What to produce. Write the data out again exactly, with every picture removed.

Data segment.

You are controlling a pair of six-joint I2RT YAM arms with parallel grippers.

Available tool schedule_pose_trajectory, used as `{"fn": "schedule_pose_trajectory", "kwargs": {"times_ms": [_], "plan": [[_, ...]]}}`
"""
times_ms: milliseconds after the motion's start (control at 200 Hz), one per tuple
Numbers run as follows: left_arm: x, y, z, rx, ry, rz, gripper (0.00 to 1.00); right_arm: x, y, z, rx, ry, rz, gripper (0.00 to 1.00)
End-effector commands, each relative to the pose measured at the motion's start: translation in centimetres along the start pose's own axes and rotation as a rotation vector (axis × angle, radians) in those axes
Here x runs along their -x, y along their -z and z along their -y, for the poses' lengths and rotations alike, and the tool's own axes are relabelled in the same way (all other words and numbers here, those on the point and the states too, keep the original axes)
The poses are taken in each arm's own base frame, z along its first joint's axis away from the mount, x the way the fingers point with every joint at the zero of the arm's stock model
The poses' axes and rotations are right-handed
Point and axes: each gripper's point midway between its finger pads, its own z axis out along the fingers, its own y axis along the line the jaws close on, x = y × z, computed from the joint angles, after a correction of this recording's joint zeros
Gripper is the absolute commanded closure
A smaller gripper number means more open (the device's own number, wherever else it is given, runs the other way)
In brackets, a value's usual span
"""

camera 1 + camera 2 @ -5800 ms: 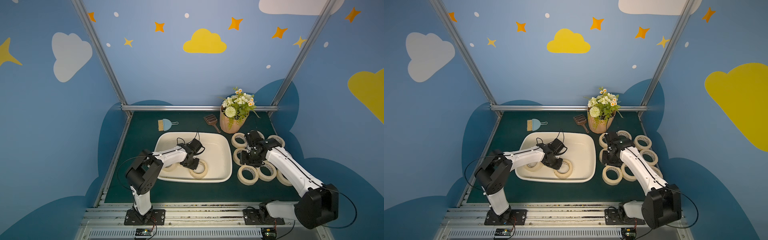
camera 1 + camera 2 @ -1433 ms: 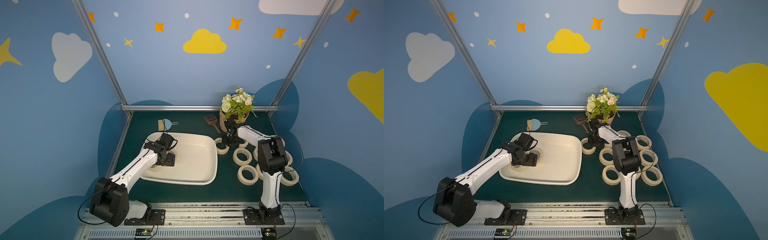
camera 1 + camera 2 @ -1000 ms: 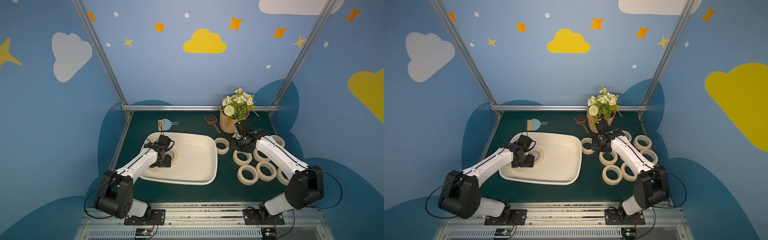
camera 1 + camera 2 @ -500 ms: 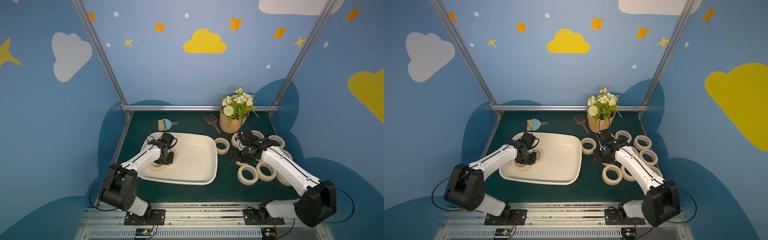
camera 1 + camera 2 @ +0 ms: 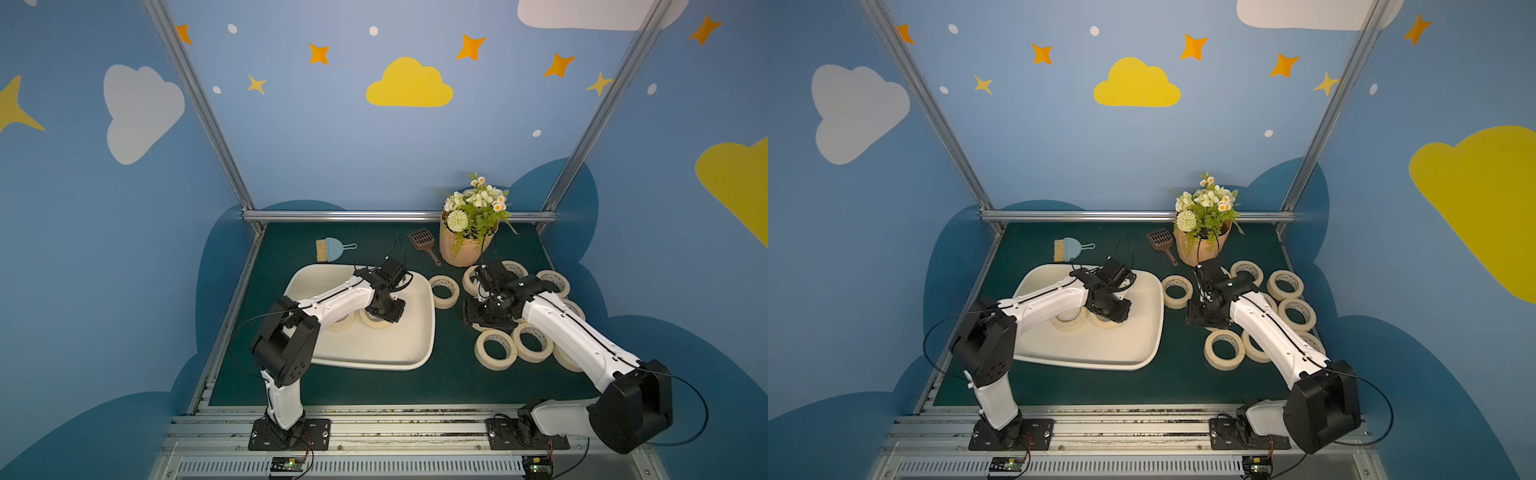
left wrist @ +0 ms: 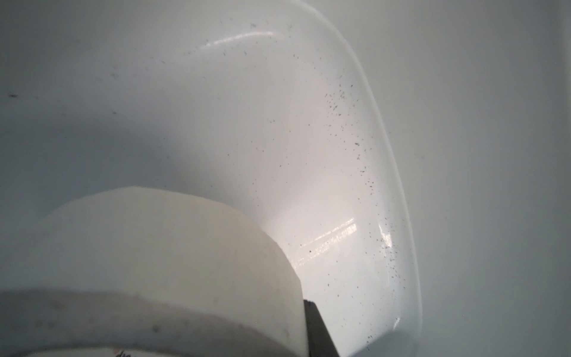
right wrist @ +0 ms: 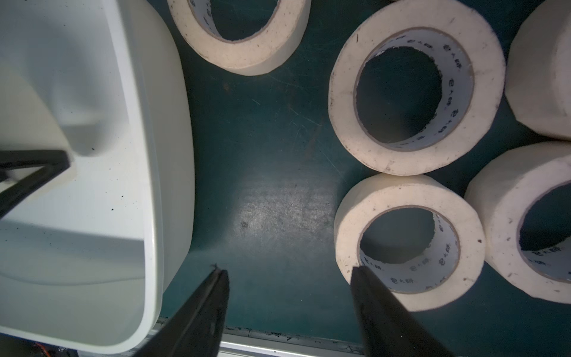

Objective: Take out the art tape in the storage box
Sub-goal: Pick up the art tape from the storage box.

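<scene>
The left gripper (image 5: 381,316) is low on one art tape roll (image 6: 154,262), one finger at its outer wall; whether it grips, I cannot tell. A second roll (image 5: 341,326) lies just beside it, and both are inside the storage box (image 5: 382,353). The right gripper (image 7: 287,270) hangs open and empty over the mat (image 7: 272,139) between the box and at least eight loose rolls (image 5: 496,351).

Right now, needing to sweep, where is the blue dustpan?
In both top views the blue dustpan lies on the green mat just behind the far rim of the storage box, left of the brown scoop.
</scene>
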Motion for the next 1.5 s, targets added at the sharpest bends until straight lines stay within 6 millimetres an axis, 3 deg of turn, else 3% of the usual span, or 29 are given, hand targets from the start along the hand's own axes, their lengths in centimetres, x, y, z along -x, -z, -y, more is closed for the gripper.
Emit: {"fn": "schedule_pose_trajectory", "kwargs": {"times_ms": [0,130,240,335,461,781,841,911,1031,1116,1352,1497], "plan": [[1.5,0.5,1.8,-0.064,-0.058,0.024,0.52,-0.3,0.6,0.3,-0.008,-0.007,-0.011,0.32],[2.4,3.4,1.6,-0.023,-0.084,0.077,0.16,-0.3,0.4,0.2,-0.004,-0.005,-0.019,0.32],[2.9,6.9,-0.7,0.084,-0.067,0.148,0.13,-0.2,0.2,0.0,0.003,-0.003,-0.027,0.32],[3.3,8.2,-3.6,0.091,0.0,0.195,0.15,-0.1,0.0,-0.1,0.007,0.002,-0.029,0.32],[3.0,6.1,-6.8,0.078,0.075,0.16,0.2,-0.1,0.0,-0.3,0.014,0.005,-0.033,0.32],[0.7,0.6,-6.3,0.043,0.07,0.025,0.24,0.1,0.2,-0.7,0.02,0.011,-0.029,0.32],[0.4,-0.4,-6.5,0.05,0.074,-0.002,0.29,0.1,0.2,-0.9,0.021,0.02,-0.029,0.32],[0.3,-1.1,-6.6,0.057,0.074,-0.016,0.41,0.3,0.5,-1.5,0.024,0.036,-0.025,0.32],[1.0,-0.1,-6.3,0.084,0.059,0.009,0.65,0.5,1.0,-4.3,0.072,0.081,-0.019,0.32],[1.6,1.4,-5.7,0.099,0.038,0.035,0.75,0.7,1.1,-7.1,0.118,0.122,-0.015,0.32],[2.6,5.5,-3.1,0.112,-0.02,0.095,0.79,2.3,0.4,-13.9,0.192,0.221,-0.022,0.33],[2.6,7.3,-2.1,0.104,-0.029,0.122,0.78,2.8,-1.4,-15.9,0.205,0.231,-0.052,0.33]]}}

Exercise answer.
You are controlling a pair of six-joint I2RT YAM arms with parallel grippers.

Available tool schedule_pose_trajectory, used as `{"fn": "schedule_pose_trajectory", "kwargs": {"times_ms": [_], "plan": [[_, ...]]}}`
"""
times_ms: milliseconds after the motion's start (control at 200 Hz), one per tuple
Numbers run as follows: left_arm: x, y, z, rx, ry, rz, gripper (0.00 to 1.00); right_arm: x, y, z, rx, ry, rz, gripper (0.00 to 1.00)
End-effector commands, each relative to the pose measured at the motion's start: translation in centimetres along the start pose's own axes and rotation as a rotation vector (axis × angle, radians) in those axes
Here x runs along their -x, y along their -z and z along their -y, for the poses' lengths and rotations alike, and the tool's own axes are relabelled in the same way (all other words and numbers here, those on the point and the states too, keep the original axes)
The poses are taken in each arm's own base frame, z along its first joint's axis away from the mount, x the way the fingers point with every joint at the zero of the arm's stock model
The poses' axes and rotations are right-handed
Point and axes: each gripper's point midway between its finger pads, its own z axis out along the fingers, its own y axis along the line the jaws close on, x = y × z, computed from the joint angles, after a correction of this recording's joint zeros
Gripper is the absolute commanded closure
A smaller gripper number means more open (the device's own number, wherever else it is given, runs the other way)
In brackets, a value's usual span
"""

camera 1 + camera 2 @ -5800 ms: 
camera 1 + camera 2 @ -1433 ms: 
camera 1 + camera 2 @ -1000 ms: 
camera 1 + camera 2 @ -500 ms: 
camera 1 + camera 2 @ +0 ms: 
left wrist @ +0 ms: 
right wrist @ +0 ms: 

Objective: Take out the art tape in the storage box
Sub-goal: Pick up the art tape from the storage box.

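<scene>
The left gripper (image 5: 381,316) is low on one art tape roll (image 6: 154,262), one finger at its outer wall; whether it grips, I cannot tell. A second roll (image 5: 341,326) lies just beside it, and both are inside the storage box (image 5: 382,353). The right gripper (image 7: 287,270) hangs open and empty over the mat (image 7: 272,139) between the box and at least eight loose rolls (image 5: 496,351).

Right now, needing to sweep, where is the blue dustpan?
In both top views the blue dustpan lies on the green mat just behind the far rim of the storage box, left of the brown scoop.
</scene>
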Motion for the next 1.5 s, targets added at the sharpest bends until straight lines stay within 6 millimetres an axis, 3 deg of turn, else 3% of the usual span, or 29 are given, hand targets from the start along the hand's own axes, their lengths in centimetres, x, y, z along -x, -z, -y, more is closed for the gripper.
Emit: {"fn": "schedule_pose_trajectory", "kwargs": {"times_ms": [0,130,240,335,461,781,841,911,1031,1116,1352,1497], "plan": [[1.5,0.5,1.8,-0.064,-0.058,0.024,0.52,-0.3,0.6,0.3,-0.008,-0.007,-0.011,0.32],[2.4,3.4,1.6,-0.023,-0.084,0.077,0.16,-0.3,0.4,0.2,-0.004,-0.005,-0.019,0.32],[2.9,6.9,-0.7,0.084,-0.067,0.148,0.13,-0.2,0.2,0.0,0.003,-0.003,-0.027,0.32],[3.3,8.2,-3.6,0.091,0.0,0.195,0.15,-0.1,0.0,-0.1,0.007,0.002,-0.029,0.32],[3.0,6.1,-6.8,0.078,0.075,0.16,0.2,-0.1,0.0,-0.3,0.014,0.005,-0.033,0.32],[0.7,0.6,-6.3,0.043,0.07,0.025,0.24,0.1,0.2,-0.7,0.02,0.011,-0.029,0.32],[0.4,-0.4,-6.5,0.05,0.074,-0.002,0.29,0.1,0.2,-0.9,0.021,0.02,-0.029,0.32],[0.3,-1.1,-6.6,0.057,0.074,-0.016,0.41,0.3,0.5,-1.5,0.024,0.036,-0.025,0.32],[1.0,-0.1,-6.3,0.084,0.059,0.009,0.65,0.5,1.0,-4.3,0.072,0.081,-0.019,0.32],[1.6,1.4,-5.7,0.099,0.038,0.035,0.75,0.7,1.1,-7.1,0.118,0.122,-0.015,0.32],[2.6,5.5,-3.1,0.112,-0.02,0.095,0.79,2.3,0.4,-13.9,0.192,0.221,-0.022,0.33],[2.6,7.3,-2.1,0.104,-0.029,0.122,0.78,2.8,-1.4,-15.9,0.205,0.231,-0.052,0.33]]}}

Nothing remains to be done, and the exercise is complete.